The long-term management of patients with successful initial treatment of IMH begins with aggressive antihypertensive therapy. Treatment with effective beta adrenergic blocking agents protects the aorta by reducing both systolic pressure and dP/dt. Progressive uptitration of dosage is advisable to achieve a blood pressure <135/80 mmHg. IMH should be treated with beta blockers32'39 and closely followed up with imaging techniques, until complication-free absorption of the hematoma is observed and individualized thereafter. Serial imaging of the aorta is an essential component of long-term
treatment. Choice of imaging modality is dependent on institutional availability and expertise, as well as the extent of aortic involvement and complications. Recommendations suggest follow-up imaging and examination at 1, 3, 6, and 12 months after discharge and annually thereafter.

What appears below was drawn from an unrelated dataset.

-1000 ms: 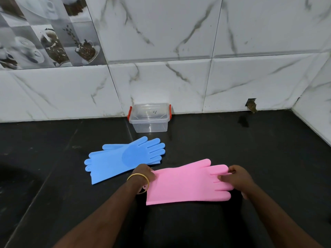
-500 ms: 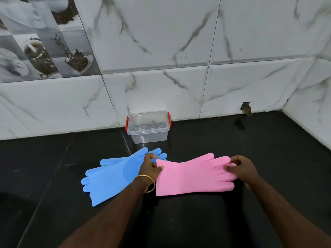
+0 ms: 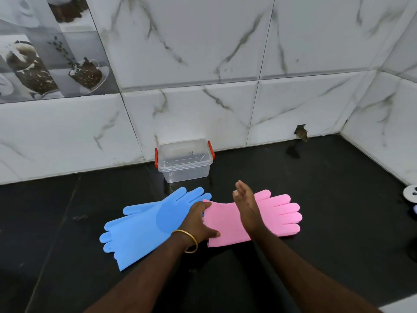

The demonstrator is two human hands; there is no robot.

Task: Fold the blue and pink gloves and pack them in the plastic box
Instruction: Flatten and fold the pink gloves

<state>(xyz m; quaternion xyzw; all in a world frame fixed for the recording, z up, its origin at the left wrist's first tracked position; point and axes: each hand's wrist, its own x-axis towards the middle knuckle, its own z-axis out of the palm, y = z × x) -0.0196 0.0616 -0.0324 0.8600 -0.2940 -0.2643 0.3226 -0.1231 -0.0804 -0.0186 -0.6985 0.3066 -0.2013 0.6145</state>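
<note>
The pink gloves [image 3: 277, 214] lie flat on the black counter [image 3: 338, 199], fingers pointing right. My left hand [image 3: 199, 222], with a gold bangle on the wrist, grips their cuff edge, which is lifted slightly. My right hand [image 3: 247, 204] stands edge-on across the middle of the pink gloves, fingers straight and pointing at the wall, holding nothing. The blue gloves [image 3: 149, 224] lie flat to the left, fingertips near the pink cuff. The clear plastic box [image 3: 185, 160] with red clips stands against the wall, lid on.
Marble-patterned wall tiles [image 3: 225, 64] run behind the counter and turn a corner at the right. A small hole [image 3: 301, 132] is in the wall near that corner. A white round object [image 3: 411, 193] shows at the right edge.
My right hand let go of the pink glove's fingers and moved left to stand edge-on over its middle. My left hand still holds the cuff. The camera has tilted up a little.
</note>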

The subgroup of patients with aortic dilatation or with localized dissection (ulcerlike images) should be followed up and treated more aggressively if progressive aortic dilatation is observed27. Indications for surgical intervention could be (1) maximum diameter of the affected aorta >60 mm, (2) rapid enlargement of the affected aorta, (3) rapid enlargement of an ulcerlike lesion, and (4) rupture of the affected aorta. Although surgical intervention is recommended in this setting, conventional open repair requiring graft interposition is associated with high morbidity and mortality rates, especially in patients of advanced age or with comorbidity. Endovascular placement of the stent grafts
to cover the ulcer and part of the IMH has been recently investigated with promising initial results, including a lack of early pseudoaneurysms formation in the treated aortic segment27; however, this remains to be confirmed by results from large clinical series.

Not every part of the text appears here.